A good thing about using this format is you can use a tool and export the documentation as a pdf, html or another file, even from the IDE itself you are using (most IDE’s can do this).

13. Be independent

Your code must be a box, and a box doesn’t care about the rest of boxes, so your functions and classes shouldn’t do.

When we write a class we have to think the only way the user has to know something which could happen inside our class is up to us, so we have to do it as better as we can, and make developers’ life easiest (not only ours).

The better thing we can do is making a “map” of errors, and name them with a code and a description. When we have got an exception we return the specified error code. Of course our decisions aren’t standard, so we have to explain the code we’ve invented in the comments

14. An interface is a gift

When we have got a class, and the functions return really useful messages, we are very very lucky, because most developers returns values almost cryptic, and there is no reason apart from laziness to do this.

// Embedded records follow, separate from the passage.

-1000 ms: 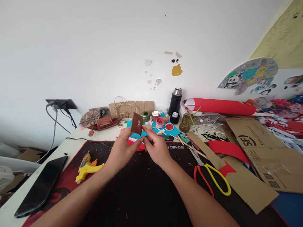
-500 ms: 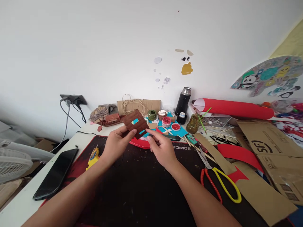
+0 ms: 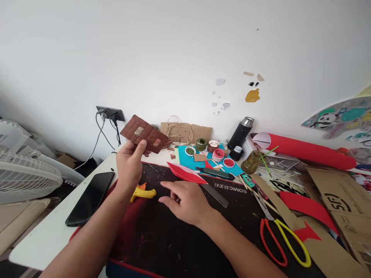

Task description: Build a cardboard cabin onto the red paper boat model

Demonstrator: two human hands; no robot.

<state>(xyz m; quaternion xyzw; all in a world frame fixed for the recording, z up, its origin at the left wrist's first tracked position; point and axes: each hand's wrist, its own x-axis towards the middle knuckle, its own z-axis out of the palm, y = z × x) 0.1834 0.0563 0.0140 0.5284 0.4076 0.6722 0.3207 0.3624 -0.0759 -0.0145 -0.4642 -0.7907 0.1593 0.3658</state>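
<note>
A brown painted cardboard panel (image 3: 147, 135) with two cut-out openings is pinched in my left hand (image 3: 130, 162), raised over the left side of the desk. My right hand (image 3: 185, 200) hovers empty above the black mat (image 3: 174, 239), index finger and thumb apart. Left of it lies a yellow glue gun (image 3: 145, 193), partly hidden behind my left forearm. Beyond my right hand a red and white pointed paper shape (image 3: 185, 173) rests on the mat's far edge. A metal ruler (image 3: 216, 195) sticks out beside it.
Open paint jars (image 3: 218, 155) stand on blue card (image 3: 185, 160). Scissors (image 3: 271, 220) and cardboard strips (image 3: 333, 247) lie on the right. A black phone (image 3: 91, 199) is at the left, near a fan (image 3: 29, 170). A thermos (image 3: 240, 133) stands by the wall.
My left hand has carried the brown panel leftward, and my right hand has come off it and dropped lower over the mat. The view has shifted left.
</note>
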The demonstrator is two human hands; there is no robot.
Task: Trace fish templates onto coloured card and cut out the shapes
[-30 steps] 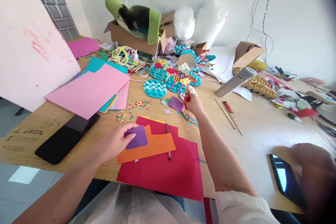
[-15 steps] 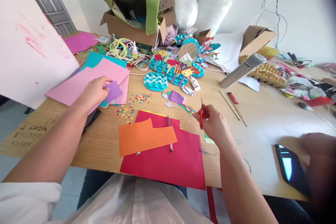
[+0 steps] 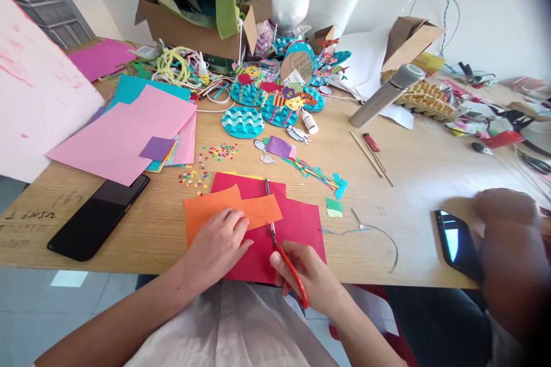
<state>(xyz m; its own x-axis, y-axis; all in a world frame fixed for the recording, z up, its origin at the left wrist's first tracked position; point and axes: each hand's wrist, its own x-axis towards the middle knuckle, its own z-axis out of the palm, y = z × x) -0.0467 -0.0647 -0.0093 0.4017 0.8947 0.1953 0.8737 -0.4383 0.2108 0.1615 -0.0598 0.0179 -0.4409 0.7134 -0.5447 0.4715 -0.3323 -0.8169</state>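
Observation:
My left hand (image 3: 221, 238) lies on a sheet of orange paper (image 3: 262, 209), fingers bent over it and thumb spread apart near its lower edge. A faint pencil outline shows on the paper's right part. Red-handled scissors (image 3: 295, 275) are in my right hand (image 3: 312, 275), their tips pointing up at the lower edge of the orange paper. Whether the blades touch the paper I cannot tell. Beneath lies red paper (image 3: 301, 232), with a pen (image 3: 267, 187) partly under the orange sheet. A purple paper piece (image 3: 156, 149) rests on pink paper (image 3: 120, 132) to the left.
A black phone (image 3: 92, 218) lies at left. Confetti (image 3: 222, 152), paper fish (image 3: 267, 159), wavy blue discs (image 3: 242, 121) and a leaning grey flask (image 3: 387, 96) stand beyond. At right, another person's blurred hand (image 3: 510, 229) is beside a phone (image 3: 457, 243).
My left hand has let go of the purple piece on the pink paper and come over to the orange paper. My right hand has brought the scissors left and down beside it.

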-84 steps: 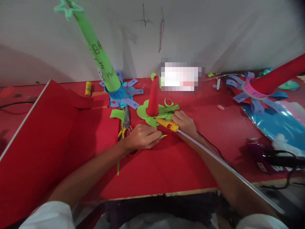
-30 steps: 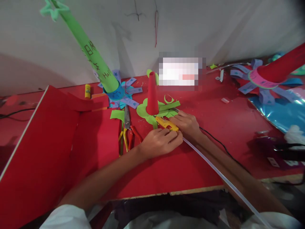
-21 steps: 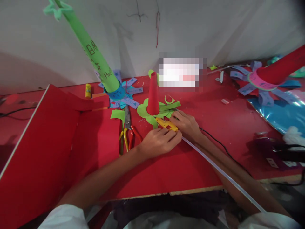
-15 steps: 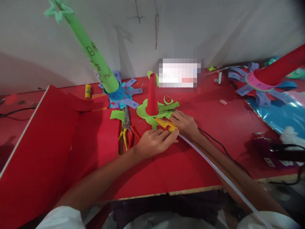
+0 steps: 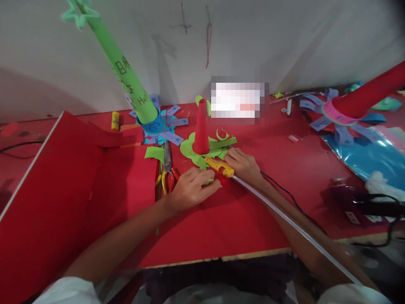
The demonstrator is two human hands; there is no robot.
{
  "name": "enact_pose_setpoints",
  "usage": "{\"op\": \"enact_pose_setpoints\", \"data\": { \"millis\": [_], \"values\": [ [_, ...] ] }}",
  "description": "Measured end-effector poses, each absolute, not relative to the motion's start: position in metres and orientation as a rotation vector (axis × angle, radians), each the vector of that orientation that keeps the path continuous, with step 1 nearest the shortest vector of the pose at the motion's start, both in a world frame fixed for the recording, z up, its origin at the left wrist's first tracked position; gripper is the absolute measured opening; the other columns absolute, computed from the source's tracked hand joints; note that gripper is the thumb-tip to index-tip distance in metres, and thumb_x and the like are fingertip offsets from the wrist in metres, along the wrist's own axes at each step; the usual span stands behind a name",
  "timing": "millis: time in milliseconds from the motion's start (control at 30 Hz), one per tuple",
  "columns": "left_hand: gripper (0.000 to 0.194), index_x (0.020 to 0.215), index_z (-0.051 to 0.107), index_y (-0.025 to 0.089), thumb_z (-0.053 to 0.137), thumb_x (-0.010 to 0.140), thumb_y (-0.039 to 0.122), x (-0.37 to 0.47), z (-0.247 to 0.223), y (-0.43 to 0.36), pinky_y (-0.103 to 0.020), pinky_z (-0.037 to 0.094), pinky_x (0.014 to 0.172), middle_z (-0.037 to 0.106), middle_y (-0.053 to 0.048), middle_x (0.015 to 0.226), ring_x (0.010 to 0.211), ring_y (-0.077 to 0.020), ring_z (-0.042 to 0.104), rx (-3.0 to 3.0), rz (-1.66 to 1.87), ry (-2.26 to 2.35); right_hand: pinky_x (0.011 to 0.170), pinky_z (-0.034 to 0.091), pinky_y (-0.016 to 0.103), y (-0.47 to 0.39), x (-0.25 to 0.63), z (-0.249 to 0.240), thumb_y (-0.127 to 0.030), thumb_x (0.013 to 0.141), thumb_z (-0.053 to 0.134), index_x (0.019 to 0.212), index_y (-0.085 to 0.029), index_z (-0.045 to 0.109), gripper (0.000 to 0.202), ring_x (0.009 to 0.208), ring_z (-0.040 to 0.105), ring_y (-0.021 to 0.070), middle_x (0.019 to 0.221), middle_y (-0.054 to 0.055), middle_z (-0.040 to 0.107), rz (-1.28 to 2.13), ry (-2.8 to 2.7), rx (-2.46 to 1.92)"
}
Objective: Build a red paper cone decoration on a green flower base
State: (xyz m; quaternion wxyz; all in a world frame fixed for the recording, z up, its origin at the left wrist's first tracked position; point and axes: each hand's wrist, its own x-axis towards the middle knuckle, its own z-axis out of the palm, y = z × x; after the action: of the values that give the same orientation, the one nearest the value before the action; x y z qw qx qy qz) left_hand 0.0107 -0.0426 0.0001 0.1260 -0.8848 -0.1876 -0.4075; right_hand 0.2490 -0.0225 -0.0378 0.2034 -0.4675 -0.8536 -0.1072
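Observation:
A yellow glue gun with a long clear glue stick in its rear end points toward a red paper cone. My right hand is closed on the glue gun's handle, mostly hidden by my fingers. The cone stands upright on a green flower-shaped paper base. Left of the glue gun, my left hand is apart from it, thumb and fingers parted. A small light green piece shows between them; whether it is held is unclear. Pliers with red and yellow handles lie beyond my left wrist.
A tall green paper tube stands at the back left near a yellow glue stick tube. Red folded board rises at left. Another red tube leans at right, above blue plastic wrap. A black cord passes my right arm.
My left hand has come away from the rear of the glue gun, moving left and slightly down, and its fingers have parted. My right hand stays at the glue gun.

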Motion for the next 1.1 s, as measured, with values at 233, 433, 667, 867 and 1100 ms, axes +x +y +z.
{"op": "enact_pose_setpoints", "data": {
  "millis": [233,433,667,867,1100],
  "values": [
    [0.011,0.096,0.063,0.02,0.064,0.102,0.028,0.012,-0.005,-0.038,-0.031,0.052,0.078,0.073,-0.002,0.09,0.083,-0.0149,0.066,-2.772,-1.08,-0.507,0.062,0.029,0.033,-0.022,0.25,-0.037,-0.021,0.106,0.051,0.08,-0.019,0.064,0.029,0.081,0.051,0.0196,0.083,0.007,0.063,-0.256,-2.383,-1.316],
    [0.038,0.122,0.062,0.013,0.056,0.104,0.046,0.012,-0.006,-0.038,-0.033,0.059,0.079,0.075,-0.013,0.104,0.093,-0.0223,0.072,-2.835,-1.115,-0.723,0.061,0.029,0.033,-0.023,0.25,-0.036,-0.025,0.106,0.051,0.079,-0.02,0.063,0.03,0.081,0.051,0.0196,0.084,0.007,0.062,-0.195,-2.376,-1.346],
    [0.055,0.132,0.061,0.012,0.03,0.11,0.053,0.007,-0.011,-0.038,-0.04,0.061,0.088,0.072,-0.019,0.119,0.108,-0.0272,0.071,-2.897,-1.102,-0.834,0.059,0.027,0.032,-0.024,0.251,-0.037,-0.025,0.107,0.049,0.08,-0.02,0.061,0.029,0.082,0.051,0.0188,0.085,0.006,0.062,-0.2,-2.374,-1.358],
    [0.032,0.133,0.059,0.018,0.043,0.109,0.034,0.011,-0.014,-0.03,-0.038,0.057,0.101,0.071,-0.012,0.123,0.116,-0.0219,0.068,-2.874,-1.24,-1.347,0.058,0.027,0.032,-0.023,0.251,-0.04,-0.026,0.106,0.051,0.08,-0.02,0.061,0.029,0.081,0.05,0.0189,0.083,0.006,0.061,-0.208,-2.351,-1.367],
    [0.047,0.144,0.052,0.023,0.063,0.098,0.02,0.012,-0.016,-0.02,-0.044,0.053,0.108,0.063,-0.011,0.136,0.122,-0.0246,0.063,-2.864,-1.176,-1.707,0.061,0.029,0.031,-0.025,0.252,-0.037,-0.027,0.106,0.05,0.08,-0.02,0.06,0.029,0.082,0.051,0.0185,0.085,0.006,0.061,-0.176,-2.325,-1.355]
  ]
}}
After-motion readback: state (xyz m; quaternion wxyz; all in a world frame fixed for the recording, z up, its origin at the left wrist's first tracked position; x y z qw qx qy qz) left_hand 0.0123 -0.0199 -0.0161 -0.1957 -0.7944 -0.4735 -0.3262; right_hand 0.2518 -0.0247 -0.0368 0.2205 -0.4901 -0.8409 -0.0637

So every time we have to return something, or display a message, think the best and cleanest way to do that.

15. Official documentation is the only reliable source

Internet is a huge source of information, but in technical stuff, we have to be very carefully and don’t trust anyone, actually if you have got a doubt about a function, which is perfectly usual, it’s better looking up only in the official site.

documentation

16. Use of variables

In a programming language where we declare a variable with just a line, there is a risk of having too much and some pointless variables.

That’s exactly what happens in PHP when our program starts to grow. We should have variables, apart from well named, with a well known role in the script, and if we use an “aux” variable, taking care of not reusing it.

It’s not about the number of variables we can have, it’s about we need to know them all very well, and the reason why they exist.

17. Family is cool

At least in a programming context. PHP is an OO language, so not using heritage in our programs it’s almost an offense for an object oriented language like PHP. Let’s see how to do it, in the first example we can see the bad way:

<?php
class Person
{
    private $givenName;
    private $age;
}

class Employee
{
    private $givenName;
    private $age;
}
?>

And the good way should be something like:

<?php
abstract class Person{
    private $givenName;
    private $age;

	// Getters and setters
    public function set_givenName($name){
        $this->givenName = $name;
    }

    public function get_givenName(){
        return $this->givenName;
    }

    public function set_age($age){
        $this->age = $age;
    }

    public function get_age(){
        return $this->age;
    }

    public function say_hello(){
        echo("I am ");
        $this->print_data();
    }

	// The son will define this function according to its features
   	abstract public function print_data();
}

class Employee extends Person{
    private $role;

	// Getters and setters
    public function set_role($r){
        $this->role = $r;
    }

    public function get_role(){
        return $this->role;
    }

    /*This class have all the public and protected methods from
	the class Person*/
    public function print_data(){
        echo($this->getRole() . " " . $this->get_givenName() . " and I am " .
            $this->get_age() . " years old");
    }
}
?>

18. Functions should be small

If you have got a function where you need to scroll down to see its end, probably you should be thinking how to split it into smaller functions.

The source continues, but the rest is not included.